You're a dog.
The guy you've lived with lo these many years (i.e., me) points out another dog on television. You couldn't care less.
He shows you a photograph of a snarling cur that would normally send you yelping for the hills. You yawn.
Pulling out all the stops, he puts you in front of a mirror to gaze upon your own countenance. Zippidy doo dah.
You prance merrily away, while your guy scratches his head. Is it possible that dogs can't see in two dimensions? If not, why not? And if they can, what kind of brain damage case is my pal??

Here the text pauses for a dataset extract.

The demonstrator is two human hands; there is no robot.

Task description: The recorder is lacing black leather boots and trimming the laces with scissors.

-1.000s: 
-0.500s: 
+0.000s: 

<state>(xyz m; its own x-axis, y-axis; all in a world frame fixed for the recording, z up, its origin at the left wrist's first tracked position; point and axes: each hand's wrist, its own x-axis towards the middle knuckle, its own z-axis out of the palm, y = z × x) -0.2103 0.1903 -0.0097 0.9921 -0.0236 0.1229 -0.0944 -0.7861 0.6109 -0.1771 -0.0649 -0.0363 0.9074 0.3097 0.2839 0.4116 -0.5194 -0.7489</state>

Christopher A., Los Angeles
Maybe he’s just stricken with ennui. From what I can tell, dogs have no problem making out two-dimensional images–in fact, the real problem is they can’t tell two-dimensional images from three-dimensional reality. For example, I’ve heard of one mutt who thought an especially lifelike doggie painting was the real McCoy. Being of a devious nature, the mutt attempted to sidle around to the backside of the painted dog, the better to go for the vitals. Naturally, this caused the mutt to run into the wall, whereupon he discovered that the painted dog had disappeared from view. Baffled, he ran back around to the front of the painting, whereupon the painted dog became visible again. This caused the mutt to totally freak. Another dog of my acquaintance has been known to bark at his canine cousins when they make an appearance on TV, and yet another likes to spend his time scratching away at his image in the mirror. (In the interest of strict accuracy, I should point out that a mirror image is three-dimensional, not a 2-D–the relative position of objects will shift as your perspective changes.) Not too bright, maybe, but they obviously don’t suffer from any perceptual disabilities.